From the records below, find each line with the string "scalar" and copy it.

= Material for this task =
#####

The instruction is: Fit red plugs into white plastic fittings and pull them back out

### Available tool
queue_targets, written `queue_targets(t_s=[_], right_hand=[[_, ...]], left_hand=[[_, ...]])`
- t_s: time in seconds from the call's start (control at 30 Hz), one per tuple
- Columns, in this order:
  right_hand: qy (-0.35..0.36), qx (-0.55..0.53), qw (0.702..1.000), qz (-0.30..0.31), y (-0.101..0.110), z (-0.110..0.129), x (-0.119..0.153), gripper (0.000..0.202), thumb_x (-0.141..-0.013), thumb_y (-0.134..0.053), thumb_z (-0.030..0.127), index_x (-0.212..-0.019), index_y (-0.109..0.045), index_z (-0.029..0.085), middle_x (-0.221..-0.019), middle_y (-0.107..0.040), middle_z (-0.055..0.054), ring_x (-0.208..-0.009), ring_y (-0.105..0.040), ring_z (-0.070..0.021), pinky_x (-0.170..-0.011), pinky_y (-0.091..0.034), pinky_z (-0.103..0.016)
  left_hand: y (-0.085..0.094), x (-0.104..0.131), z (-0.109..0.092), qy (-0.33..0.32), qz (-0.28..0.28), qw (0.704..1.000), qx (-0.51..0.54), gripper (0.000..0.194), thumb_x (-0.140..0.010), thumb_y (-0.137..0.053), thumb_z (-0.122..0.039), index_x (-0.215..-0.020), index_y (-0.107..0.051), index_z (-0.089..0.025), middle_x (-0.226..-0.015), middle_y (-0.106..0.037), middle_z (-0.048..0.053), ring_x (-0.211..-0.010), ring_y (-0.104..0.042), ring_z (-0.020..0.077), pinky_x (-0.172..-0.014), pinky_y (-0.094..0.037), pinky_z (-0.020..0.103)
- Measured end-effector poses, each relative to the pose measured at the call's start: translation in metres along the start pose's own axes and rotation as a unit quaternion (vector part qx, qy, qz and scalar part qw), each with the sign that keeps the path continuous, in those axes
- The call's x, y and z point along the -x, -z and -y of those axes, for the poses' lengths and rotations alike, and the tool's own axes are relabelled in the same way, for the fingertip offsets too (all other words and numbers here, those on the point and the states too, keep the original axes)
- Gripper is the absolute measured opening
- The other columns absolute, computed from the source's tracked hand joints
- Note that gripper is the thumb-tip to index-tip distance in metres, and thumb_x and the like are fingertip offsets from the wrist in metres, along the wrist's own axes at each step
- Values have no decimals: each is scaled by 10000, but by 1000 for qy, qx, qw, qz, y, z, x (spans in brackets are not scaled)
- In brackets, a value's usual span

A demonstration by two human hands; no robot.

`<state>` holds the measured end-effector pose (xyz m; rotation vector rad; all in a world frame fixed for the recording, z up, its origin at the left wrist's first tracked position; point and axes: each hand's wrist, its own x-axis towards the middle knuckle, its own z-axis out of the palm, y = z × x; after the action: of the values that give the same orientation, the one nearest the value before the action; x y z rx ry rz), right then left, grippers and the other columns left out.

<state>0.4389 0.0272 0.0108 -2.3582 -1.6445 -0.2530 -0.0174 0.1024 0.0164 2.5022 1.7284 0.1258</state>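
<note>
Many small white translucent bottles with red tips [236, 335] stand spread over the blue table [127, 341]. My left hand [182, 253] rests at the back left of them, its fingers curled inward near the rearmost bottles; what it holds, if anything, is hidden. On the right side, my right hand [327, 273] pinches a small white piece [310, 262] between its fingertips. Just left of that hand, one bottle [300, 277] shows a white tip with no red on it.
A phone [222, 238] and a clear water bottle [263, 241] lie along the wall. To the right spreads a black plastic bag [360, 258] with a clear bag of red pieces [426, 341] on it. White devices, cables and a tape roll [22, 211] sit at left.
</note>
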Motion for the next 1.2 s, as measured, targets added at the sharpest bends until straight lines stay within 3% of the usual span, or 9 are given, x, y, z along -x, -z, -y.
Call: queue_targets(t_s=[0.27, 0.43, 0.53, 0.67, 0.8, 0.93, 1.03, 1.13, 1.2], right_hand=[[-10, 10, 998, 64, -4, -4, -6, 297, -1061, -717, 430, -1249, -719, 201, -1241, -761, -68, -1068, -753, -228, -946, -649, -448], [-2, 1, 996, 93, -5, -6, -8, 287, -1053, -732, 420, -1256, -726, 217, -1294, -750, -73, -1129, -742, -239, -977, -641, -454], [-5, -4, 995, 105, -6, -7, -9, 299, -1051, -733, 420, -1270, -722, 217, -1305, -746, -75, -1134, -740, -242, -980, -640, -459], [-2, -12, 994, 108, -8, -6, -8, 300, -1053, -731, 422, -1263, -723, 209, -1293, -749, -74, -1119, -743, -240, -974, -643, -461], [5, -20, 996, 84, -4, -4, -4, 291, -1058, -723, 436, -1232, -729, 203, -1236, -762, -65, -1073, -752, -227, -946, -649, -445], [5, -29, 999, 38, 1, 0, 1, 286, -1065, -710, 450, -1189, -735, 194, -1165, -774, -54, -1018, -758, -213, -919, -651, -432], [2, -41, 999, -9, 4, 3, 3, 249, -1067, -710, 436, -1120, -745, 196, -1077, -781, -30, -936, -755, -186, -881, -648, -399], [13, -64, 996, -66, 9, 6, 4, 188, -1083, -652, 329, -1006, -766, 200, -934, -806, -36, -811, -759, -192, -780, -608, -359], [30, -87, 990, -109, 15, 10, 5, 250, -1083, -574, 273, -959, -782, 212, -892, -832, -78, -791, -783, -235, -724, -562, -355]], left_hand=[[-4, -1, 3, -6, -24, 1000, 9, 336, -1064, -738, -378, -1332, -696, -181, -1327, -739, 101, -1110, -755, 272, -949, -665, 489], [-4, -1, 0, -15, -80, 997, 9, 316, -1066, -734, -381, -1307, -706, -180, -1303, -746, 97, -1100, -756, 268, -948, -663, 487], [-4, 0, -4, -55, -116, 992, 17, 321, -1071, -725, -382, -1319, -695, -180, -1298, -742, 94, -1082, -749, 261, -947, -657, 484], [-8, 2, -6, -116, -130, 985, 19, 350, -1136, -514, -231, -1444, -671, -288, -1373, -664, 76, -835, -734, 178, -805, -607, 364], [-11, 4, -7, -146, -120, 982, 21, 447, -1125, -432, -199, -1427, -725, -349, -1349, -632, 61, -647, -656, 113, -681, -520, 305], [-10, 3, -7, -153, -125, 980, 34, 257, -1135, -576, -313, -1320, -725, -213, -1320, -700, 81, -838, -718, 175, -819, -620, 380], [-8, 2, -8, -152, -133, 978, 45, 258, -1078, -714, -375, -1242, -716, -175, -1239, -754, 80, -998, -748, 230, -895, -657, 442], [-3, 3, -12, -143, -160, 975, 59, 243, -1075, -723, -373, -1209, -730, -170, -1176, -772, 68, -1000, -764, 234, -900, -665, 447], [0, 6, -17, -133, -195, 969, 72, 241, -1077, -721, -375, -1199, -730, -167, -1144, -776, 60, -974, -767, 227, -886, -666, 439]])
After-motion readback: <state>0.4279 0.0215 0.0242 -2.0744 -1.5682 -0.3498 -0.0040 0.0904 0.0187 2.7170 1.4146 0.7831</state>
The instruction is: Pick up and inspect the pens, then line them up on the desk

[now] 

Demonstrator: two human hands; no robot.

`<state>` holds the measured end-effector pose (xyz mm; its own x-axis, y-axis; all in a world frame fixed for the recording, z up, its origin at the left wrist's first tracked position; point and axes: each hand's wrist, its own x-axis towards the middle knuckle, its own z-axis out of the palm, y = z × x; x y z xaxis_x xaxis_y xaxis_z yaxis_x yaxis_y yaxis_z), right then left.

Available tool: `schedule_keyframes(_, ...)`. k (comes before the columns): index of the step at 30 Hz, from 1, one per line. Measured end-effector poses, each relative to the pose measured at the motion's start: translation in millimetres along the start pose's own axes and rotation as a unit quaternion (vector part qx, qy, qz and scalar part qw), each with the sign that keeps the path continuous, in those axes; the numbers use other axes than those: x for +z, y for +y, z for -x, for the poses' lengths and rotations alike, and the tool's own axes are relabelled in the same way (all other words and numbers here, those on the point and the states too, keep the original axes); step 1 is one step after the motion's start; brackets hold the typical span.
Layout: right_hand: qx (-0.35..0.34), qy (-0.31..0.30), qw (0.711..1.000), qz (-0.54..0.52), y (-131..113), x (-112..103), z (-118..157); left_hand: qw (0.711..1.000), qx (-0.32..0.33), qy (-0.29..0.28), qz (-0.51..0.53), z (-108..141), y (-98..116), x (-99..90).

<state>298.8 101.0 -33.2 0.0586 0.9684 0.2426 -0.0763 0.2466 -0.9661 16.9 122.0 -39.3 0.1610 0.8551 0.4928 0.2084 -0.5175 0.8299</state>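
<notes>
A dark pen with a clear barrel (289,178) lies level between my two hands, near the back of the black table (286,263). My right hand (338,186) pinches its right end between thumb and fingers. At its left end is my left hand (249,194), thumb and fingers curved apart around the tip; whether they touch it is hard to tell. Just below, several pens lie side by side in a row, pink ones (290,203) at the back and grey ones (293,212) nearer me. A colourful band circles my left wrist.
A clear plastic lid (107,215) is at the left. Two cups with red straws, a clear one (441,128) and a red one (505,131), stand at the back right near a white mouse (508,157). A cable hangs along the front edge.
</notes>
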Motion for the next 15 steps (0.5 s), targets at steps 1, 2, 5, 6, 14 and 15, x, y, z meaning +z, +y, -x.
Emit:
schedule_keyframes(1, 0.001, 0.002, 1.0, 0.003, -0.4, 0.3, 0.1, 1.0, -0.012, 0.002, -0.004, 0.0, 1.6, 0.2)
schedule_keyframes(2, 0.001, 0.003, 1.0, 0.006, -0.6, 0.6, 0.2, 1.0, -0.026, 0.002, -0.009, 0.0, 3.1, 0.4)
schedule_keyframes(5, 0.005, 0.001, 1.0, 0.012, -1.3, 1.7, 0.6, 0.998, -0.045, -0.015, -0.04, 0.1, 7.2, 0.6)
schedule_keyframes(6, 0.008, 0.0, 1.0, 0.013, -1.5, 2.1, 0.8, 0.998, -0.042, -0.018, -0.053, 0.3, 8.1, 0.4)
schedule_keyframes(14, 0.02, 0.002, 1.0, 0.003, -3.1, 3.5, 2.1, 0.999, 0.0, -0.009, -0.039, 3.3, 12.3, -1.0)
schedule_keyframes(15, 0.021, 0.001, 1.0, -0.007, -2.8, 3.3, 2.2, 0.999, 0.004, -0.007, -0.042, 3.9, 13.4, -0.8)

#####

= Result of the task =
- Measured end-effector poses, each relative to the pose measured at the call's start: translation in metres along the start pose's own axes and rotation as a unit quaternion (vector part qx, qy, qz and scalar part qw), each with the sign that keeps the path continuous, in those axes
Available tool: `schedule_keyframes(_, ...)`. k (comes before the columns): index of the step at 30 Hz, from 1, one per line. Measured end-effector poses, each relative to the pose measured at the motion's start: translation in millimetres along the start pose's own axes and rotation as a unit quaternion (vector part qx, qy, qz and scalar part qw), each with the sign that keeps the path continuous, in those axes; the numbers use other axes than those: x for +z, y for +y, z for -x, for the poses' lengths and rotations alike, and the tool's own axes are relabelled in the same way (all other words and numbers here, those on the point and the states too, keep the original axes); step 1 is one step after the motion's start; brackets hold the typical span.

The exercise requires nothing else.